Editorial: What it Means to be Human
Socialists argue that the current way of organising society is not the best one. This naturally means that we are interested in alternative forms of social system. We propose a classless society based on common ownership, and we present arguments to support the view that such a system (socialism) is both realistic and preferable. There are plenty of other suggestions along similar lines, such as the science fiction writer Ursula Le Guin’s novel The Dispossessed, with its depiction of a radically egalitarian and non-hierarchical world.
Various disciplines deal with different types of social organisation: politics, economics, history, sociology. But perhaps the widest-ranging is anthropology, which has been defined as ‘the study of humankind – of ancient and modern people and their ways of living’ (Marvin Harris). Which makes it a pretty comprehensive science, covering everything from biological evolution and the spread of homo sapiens around the earth to language and the development of art and religion, and much more besides. Incidentally, Le Guin’s parents were both anthropologists.
This issue contains a number of articles on anthropology, designed to explore the socialist case by discussing various forms of society, how they came into being, just how people live in such societies and whether they have anything to teach us nowadays. Are some of these alternatives just primitive set-ups that are appropriate for technologically-simple people living in small bands who survive by hunting animals and foraging for fruit and vegetables, or do they show that other systems are viable ways for people to organise themselves?
Forty years ago Marshall Sahlins published a book Stone Age Economics that began with a chapter entitled ‘The original affluent society’. Against the prevalent view that life was hard for hunter-gatherers, he argued that their wants were easily satisfied, since they desired little. Free from the influences of markets, advertising and pressures to consume, they ‘lived in a kind of material plenty’ and worked just a few hours a day. Dan Everett writes of the Pirahã, hunter-gatherers who still live in Brazil, that they ‘show no evidence of depression, chronic fatigue, extreme anxiety, panic attacks, or other psychological ailments common in many industrialized societies’.

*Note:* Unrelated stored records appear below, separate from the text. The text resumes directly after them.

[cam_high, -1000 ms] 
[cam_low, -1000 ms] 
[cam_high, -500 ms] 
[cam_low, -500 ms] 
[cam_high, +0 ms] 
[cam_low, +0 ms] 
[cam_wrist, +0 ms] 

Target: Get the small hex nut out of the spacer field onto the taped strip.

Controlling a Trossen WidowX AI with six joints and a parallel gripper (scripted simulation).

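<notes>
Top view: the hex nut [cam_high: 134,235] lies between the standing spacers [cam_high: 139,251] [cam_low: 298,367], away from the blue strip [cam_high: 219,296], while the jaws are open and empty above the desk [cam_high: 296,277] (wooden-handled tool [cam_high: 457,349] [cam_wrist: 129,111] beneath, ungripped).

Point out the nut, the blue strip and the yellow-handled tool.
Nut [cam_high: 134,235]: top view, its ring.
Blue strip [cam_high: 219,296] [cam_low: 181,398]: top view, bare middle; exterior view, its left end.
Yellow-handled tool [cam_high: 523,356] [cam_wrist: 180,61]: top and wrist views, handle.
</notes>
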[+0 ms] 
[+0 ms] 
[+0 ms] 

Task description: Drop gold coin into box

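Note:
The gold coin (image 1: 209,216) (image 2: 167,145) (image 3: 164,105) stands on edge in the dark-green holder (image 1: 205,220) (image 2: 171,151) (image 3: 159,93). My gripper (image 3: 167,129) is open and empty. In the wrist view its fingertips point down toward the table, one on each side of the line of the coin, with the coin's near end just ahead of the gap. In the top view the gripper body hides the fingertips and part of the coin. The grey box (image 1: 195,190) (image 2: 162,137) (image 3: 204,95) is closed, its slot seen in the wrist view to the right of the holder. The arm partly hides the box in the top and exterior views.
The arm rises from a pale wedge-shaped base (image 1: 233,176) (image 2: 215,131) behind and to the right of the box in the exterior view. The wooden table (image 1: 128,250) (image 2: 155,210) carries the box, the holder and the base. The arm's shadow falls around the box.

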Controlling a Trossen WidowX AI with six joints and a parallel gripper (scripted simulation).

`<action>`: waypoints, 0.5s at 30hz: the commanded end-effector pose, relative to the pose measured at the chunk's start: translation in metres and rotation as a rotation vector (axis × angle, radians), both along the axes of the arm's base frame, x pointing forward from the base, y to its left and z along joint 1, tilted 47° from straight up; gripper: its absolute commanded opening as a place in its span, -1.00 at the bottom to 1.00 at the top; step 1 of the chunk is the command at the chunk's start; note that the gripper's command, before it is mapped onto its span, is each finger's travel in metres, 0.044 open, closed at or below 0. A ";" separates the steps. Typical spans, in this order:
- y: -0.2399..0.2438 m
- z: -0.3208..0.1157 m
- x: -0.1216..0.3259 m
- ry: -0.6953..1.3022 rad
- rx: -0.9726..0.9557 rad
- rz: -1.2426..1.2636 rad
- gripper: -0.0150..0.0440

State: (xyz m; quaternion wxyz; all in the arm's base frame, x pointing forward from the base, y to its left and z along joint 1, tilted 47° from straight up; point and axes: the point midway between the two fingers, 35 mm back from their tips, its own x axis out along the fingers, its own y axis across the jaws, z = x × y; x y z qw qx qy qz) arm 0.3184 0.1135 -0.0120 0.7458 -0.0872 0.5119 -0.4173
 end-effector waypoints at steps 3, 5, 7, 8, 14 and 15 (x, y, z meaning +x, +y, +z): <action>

It is clear, then, that alternatives to a system based on wage labour and capital are perfectly possible. It is not just a matter of how people get their means of subsistence, though. Anthropologists have studied many people who live in essentially stateless societies, with nothing resembling modern-day governments. The exact status of ‘primitive communism’ is a controversial area, but there is little doubt that societies structured along similar lines existed for millennia.
At the very least, the study of anthropology, the study of humankind, demonstrates that capitalism is not the sole way of running society and that alternatives, based more on sharing and caring and co-operation, are available and maybe even preferable. We hope this issue will help you to reflect on these and similar topics.